Rs 20 millions ? Rs 50 millions ? Davantage ? Personne ne sait exactement combien coûtera le nouvel exercice de nation branding que chapeaute l’Economic Development Board (EDB). Cette question taraude pourtant déjà de nombreux Mauriciens après la publication d’un appel à manifestation d’intérêts. Comme avec Maurice, c’est un plaisir en 2009, on aura pourtant à nouveau tort de seulement se focaliser sur le coût de ce nouvel exercice de branding.

Il faudra éviter de répéter les erreurs du passé. L’échec relatif de l’actuel brand national s’explique par une série de facteurs. L’un des plus puissants étant la réticence des Mauriciens à adopter la signature Maurice, c’est un plaisir. Trop occupés à identifier l’image et les mots qui résonnent auprès d’un public étranger – principalement touristique –, les concepteurs de la signature actuelle, et les commanditaires de ce travail, en avaient oublié ceux qui étaient censés incarner la marque au quotidien : les Mauriciens eux-mêmes.

Le slogan a ainsi été immédiatement raillé. Détourné pour être utilisé dans son sens contraire. Marqués par un climat morose – on était en pleine crise financière internationale – et un pouvoir d’achat en berne, les Mauriciens avaient massivement rejeté ce nation brand.
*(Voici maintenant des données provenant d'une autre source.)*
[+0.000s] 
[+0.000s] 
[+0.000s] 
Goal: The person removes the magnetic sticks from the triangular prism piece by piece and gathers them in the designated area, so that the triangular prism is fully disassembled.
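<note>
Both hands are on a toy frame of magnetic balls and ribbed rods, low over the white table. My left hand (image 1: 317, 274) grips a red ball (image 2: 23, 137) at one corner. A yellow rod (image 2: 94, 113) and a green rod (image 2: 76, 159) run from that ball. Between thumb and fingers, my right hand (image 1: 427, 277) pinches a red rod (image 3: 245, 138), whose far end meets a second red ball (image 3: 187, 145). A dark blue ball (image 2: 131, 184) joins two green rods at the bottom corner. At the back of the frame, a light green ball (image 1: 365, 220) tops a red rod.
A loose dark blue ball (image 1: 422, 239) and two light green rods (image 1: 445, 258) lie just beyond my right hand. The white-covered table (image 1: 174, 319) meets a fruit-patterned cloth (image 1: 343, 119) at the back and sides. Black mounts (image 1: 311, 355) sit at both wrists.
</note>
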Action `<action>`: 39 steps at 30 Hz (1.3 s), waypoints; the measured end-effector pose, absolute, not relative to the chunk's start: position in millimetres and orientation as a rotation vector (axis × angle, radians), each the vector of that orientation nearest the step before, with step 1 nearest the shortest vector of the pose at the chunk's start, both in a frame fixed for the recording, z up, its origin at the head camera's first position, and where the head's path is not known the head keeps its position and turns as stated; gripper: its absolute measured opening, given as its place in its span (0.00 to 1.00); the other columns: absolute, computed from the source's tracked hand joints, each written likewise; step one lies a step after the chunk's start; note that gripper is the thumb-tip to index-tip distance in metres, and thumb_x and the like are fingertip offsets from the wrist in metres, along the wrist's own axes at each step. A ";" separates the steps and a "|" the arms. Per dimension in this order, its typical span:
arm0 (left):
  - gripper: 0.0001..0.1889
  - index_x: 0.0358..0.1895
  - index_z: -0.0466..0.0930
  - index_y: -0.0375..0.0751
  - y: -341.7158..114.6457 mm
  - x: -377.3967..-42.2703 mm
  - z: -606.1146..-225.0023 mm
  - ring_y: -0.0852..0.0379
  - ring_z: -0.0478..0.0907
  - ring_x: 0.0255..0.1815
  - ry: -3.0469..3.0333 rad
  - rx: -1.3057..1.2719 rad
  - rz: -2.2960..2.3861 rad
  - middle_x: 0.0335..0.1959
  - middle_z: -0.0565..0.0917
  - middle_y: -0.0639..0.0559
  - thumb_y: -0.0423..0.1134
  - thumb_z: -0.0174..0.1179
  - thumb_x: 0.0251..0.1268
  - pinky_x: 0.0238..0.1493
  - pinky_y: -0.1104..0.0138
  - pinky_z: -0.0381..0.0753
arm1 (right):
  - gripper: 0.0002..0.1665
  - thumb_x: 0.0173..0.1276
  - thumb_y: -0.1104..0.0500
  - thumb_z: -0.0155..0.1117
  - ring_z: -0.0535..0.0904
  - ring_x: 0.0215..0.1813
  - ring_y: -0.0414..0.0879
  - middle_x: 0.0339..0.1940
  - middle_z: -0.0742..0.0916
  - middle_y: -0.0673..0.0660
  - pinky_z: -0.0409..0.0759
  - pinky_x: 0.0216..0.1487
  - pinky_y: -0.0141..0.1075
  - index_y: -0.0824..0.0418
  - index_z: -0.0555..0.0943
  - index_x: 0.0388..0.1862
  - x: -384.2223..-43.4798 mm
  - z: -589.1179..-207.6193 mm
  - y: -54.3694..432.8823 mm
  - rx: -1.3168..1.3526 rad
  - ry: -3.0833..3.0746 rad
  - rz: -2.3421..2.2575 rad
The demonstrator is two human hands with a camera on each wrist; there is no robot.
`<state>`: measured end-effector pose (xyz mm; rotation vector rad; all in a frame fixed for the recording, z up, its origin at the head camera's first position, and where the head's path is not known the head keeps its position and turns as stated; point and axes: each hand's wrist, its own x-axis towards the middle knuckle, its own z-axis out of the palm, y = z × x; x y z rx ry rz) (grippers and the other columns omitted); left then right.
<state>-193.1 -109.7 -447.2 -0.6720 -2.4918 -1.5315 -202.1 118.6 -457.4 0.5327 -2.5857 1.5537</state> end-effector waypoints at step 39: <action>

Non seulement car ils ne s’y identifiaient pas mais surtout, parce que ce slogan sonnait un peu comme une provocation face à leurs tracas du quotidien et la situation générale dans le pays.

On ne pouvait qu’en arriver là quand on réalise que les Mauriciens n’avaient pas été vraiment consultés. Résultat : ringardisé, le slogan est rapidement tombé en désuétude. Confiné ça et là à quelques communications essentiellement touristiques. S’il a appris les leçons du passé, espérons que l’EDB confiera à l’agence sélectionnée la mission de consulter formellement et largement les Mauriciens pour ce nouvel exercice. Une approche qui est d’ailleurs considérée essentielle dans ce type d’initiative.

Admettons toutefois qu’il est très compliqué de résumer Maurice. Et d’en capturer l’essence en une phrase clé qui parle aussi bien aux étrangers qu’à nous. Car ceux qui nous regardent de loin, du prix Nobel d’économie Joseph Stiglitz à nos voisins sud-africains, adoptent une approche énumérative et parfois sommaire pour encenser le «miracle» mauricien. Or, celui-ci est un paradoxe.

Le relatif succès économique, social, institutionnel ou politique du pays n’est qu’une vue de vitrine. Tant de profondes dissensions minent encore le pays. Des malaises gagnent du terrain – mus par de vraies inégalités et de fausses perceptions nourries par des intérêts occultes. Il sera donc extrêmement compliqué de mettre tout le monde d’accord autour du prochain slogan national.

L’Inde est probablement la seule grande nation à avoir créé un brand qui décrit son essence même à travers ses milles paradoxes : Incredible India! De ses temples millénaires aux smart cities à la pointe de la technologie. En passant par le fait que c’est le 4e pays à la plus forte population de milliardaires (en dollars) au monde… qui abrite néanmoins 73 millions de personnes vivant sous le seuil de la pauvreté. Soit à peine 9 millions de moins que l’Allemagne, le pays le plus peuplé d’Europe !

Pour être réussi, le nouveau «comprehensive, unifying, authentic and compelling nation brand» doit parler aussi bien au diplômé chômeur de L’Escalier qu’à la comptable d’un des Big Four à Ébène en passant par l’Office Management Executive dans la fonction publique. Tout en saisissant le dynamisme de la nation et la durabilité –ou pas – de nos choix.

Plus fondamentalement, un an après les célébrations – en demi-teinte– de notre demi-siècle d’indépendance, il s’agit d’aboutir à capturer un peu de l’identité mauricienne pour pouvoir ensuite la dire au monde. C’est une tâche compliquée, presque vouée à l’échec. Tant nous nous focalisons sur ce qui nous divise plutôt que ce qui nous unit.